Then probably even the larger component that I’m really trying to focus on or we’re trying to focus on is education. The speaking, the workshops that we’re planning and hosting and have been hosting, we’re hoping on getting an E-course up and running pretty soon as well. Because there’s a lot of people in the United States who are building software as a service platforms. They know how to make it easier to build an Alexa skill or Google Action. But that’s all fine and dandy. And I really believe leaving what these people are doing. They’re incredible in what they’re building, but most of the organizations that they’re trying to target, have no idea even where to begin.
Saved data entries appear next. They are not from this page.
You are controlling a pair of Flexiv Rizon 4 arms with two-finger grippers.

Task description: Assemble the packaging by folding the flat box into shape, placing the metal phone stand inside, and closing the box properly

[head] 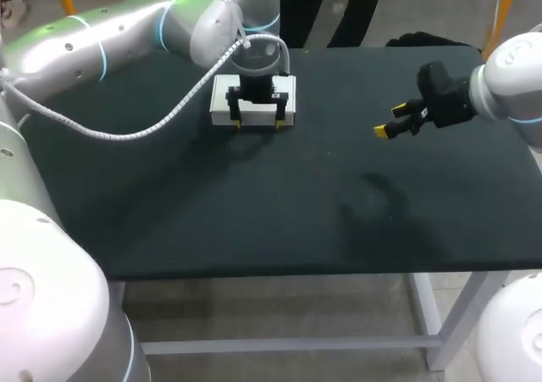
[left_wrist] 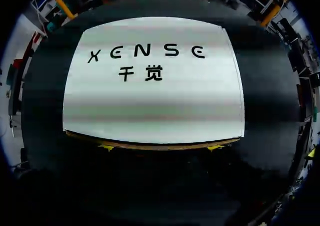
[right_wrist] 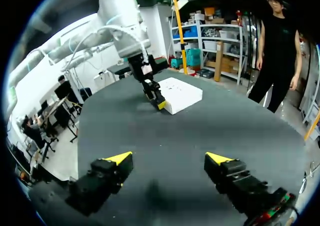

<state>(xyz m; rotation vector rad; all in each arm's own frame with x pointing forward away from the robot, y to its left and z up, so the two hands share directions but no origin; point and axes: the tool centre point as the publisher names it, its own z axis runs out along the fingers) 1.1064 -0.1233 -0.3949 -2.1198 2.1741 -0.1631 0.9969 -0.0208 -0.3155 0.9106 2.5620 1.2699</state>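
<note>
Abutting the box (head: 222, 98) near edge: left fingers (left_wrist: 106, 147)

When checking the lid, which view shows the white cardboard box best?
Left wrist view: the white cardboard box fills it, top face and near edge plain. Head view shows it small, partly behind the left gripper; right wrist view, distant and oblique.
</note>
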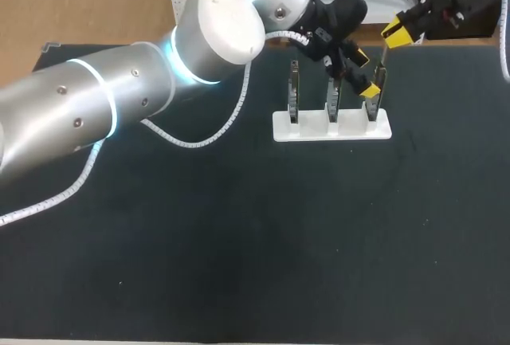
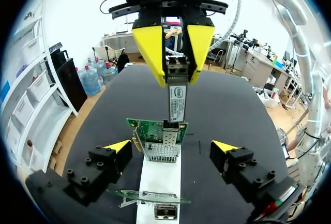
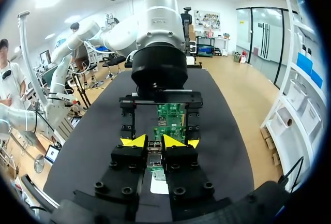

In our case, we’re kind of trying to hit everything threefold, where we want to help these brands figure out where it can fit in. Where their roadmap is, where they can start, because some of the supplementary tools are great. But if you didn’t know where to start, it doesn’t really matter.

Brendan
Interesting. You mentioned the steep learning curve. You’ve been watching YouTube videos, the white papers. What about books? Are you guys, big readers?

Nick
Yes, I actually I’m diving into a book right now. It’s the basics of conversational design, or conversational design something but it’s a textbook that’s like this big. There’s only like two of them out there. There’s one that a lot of people in the voice space read by Kathy Pearl, who works at Google. I know that’s a pretty popular one. And this one, my friend Noela Charity, who works at Microsoft on Cortana. I saw her, she recently accepted a new position a couple months ago, and she tweeted, and this book was in the back, I’m like, “Well, if she has the book, it’s probably a good book. So I’m going to buy it too.”

Brett
I’ve basically just been focused on programming books, like coding and all that. But you’re more on the program for voice.

Brendan
And what about more general marketing books, any favorites that stand out for you?

Nick
I haven’t, truth be told, because I’ve been so involved in this recently, I haven’t really read any books in marketing. There’s a lot of books out there on social media and how to optimize your social media strategy and some different things. There was a really good book I read probably a year ago that just actually dove into the language we’re using social media, and how you can mess with your copy and your type and the actual language. You’re using your social media posts to resonate with people a bit more psychologically. That was a really interesting book. I wish I could remember the name of it. But yeah, for me, it’s been solely focused on all the voice stuff.

Nick
If you’re looking to just get some really good knowledge on voice itself, there is a book called Talk To Me by James Vlahos. That’s a really good book. And then a really good book on artificial intelligence that I’ve gotten so much value from, is called Life 3.0 by Max Tegmark, that is a fantastic book that dives into the current state of AI, where we’re headed with it and how we’re heading into, a new stage of life pretty much. That we’ve come from life 1.0, we’re currently in life 2.0 and the next evolution is, 3.0. It’s a very good book.

Brendan
I guess delving into the future now. What do you predict 2025. We’re sitting here with round two of the podcast? What does the landscape look like?

Brett
I feel like Alexa and Google will be more like, smartphones are basic

Nick
Yeah, well actually there’s some numbers floating around in the voice community now that we’re expecting this to hit pretty much consumer mainstream in the next one to three years.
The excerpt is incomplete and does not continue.